== WHAT THE TASK ASKS ==
The answer required is how many lines of the following entries contain the word "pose", with no other words.
--- SOURCE DATA Enclosed Below ---
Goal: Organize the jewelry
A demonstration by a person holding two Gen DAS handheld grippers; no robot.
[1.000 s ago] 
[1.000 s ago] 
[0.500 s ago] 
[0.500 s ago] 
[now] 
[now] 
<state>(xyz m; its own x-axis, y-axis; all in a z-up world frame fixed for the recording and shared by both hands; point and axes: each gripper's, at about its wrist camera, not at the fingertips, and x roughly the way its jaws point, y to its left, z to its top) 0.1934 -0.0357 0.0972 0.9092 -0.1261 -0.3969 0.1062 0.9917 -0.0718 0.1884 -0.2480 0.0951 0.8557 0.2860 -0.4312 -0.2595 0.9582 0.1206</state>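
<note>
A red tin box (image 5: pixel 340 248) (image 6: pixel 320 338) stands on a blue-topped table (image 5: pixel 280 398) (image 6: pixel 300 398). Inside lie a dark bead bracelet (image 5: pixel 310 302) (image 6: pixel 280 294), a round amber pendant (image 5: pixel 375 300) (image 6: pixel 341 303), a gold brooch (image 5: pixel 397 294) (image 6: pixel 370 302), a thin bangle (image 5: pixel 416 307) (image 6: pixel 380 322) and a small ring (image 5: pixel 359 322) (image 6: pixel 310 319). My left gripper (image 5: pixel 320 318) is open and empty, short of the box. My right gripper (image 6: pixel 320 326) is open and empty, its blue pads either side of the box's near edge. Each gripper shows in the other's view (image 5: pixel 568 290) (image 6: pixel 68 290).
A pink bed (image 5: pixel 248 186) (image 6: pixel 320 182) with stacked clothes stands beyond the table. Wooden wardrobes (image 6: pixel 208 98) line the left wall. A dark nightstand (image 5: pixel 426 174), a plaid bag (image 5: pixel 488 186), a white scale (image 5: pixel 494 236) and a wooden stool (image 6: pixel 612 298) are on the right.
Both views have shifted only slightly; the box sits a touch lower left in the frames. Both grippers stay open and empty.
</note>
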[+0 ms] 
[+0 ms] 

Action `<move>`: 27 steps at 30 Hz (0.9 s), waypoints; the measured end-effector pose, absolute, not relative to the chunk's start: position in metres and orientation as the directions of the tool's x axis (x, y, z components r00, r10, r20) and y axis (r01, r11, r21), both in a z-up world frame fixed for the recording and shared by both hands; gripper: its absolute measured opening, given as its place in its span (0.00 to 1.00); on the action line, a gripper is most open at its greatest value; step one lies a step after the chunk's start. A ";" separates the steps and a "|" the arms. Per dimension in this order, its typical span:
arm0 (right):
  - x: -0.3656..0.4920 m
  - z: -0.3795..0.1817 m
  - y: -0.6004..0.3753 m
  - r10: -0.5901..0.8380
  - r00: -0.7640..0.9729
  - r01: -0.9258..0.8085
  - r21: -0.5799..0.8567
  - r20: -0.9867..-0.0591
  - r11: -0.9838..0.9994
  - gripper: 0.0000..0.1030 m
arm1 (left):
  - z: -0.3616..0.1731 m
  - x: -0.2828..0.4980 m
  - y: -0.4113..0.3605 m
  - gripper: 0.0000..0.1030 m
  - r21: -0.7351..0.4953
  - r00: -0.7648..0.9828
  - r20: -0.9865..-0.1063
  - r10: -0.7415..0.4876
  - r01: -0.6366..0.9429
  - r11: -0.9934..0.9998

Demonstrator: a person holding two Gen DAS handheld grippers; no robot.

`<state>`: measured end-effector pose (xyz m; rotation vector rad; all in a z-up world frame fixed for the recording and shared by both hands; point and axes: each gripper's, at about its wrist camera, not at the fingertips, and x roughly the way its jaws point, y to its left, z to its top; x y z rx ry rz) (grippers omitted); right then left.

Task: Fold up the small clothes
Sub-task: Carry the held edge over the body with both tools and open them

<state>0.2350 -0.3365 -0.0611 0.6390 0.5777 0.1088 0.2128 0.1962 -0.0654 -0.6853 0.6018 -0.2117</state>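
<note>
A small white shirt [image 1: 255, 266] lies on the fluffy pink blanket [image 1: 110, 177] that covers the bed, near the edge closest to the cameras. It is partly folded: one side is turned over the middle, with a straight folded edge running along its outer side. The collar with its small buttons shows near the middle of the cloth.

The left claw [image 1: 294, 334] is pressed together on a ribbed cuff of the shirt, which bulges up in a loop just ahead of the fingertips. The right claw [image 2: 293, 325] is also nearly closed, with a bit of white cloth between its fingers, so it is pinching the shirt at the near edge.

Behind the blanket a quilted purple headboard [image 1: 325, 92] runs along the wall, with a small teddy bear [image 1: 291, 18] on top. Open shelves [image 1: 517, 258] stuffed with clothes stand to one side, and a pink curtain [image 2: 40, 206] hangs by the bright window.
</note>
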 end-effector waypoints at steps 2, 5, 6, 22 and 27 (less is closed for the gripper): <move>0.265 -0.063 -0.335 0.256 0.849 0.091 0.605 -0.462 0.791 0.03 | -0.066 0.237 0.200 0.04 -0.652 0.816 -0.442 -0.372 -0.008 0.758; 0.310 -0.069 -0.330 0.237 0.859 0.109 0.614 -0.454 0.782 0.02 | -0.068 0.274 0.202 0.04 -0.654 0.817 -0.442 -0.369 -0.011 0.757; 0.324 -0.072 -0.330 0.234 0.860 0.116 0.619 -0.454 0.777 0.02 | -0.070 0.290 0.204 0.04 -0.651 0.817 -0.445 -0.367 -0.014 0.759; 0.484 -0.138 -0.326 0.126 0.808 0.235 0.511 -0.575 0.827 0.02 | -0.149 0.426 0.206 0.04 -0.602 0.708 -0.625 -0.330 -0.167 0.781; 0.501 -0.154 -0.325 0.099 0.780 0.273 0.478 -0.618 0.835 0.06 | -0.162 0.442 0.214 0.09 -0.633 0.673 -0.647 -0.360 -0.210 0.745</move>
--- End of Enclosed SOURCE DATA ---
== RESULT ==
2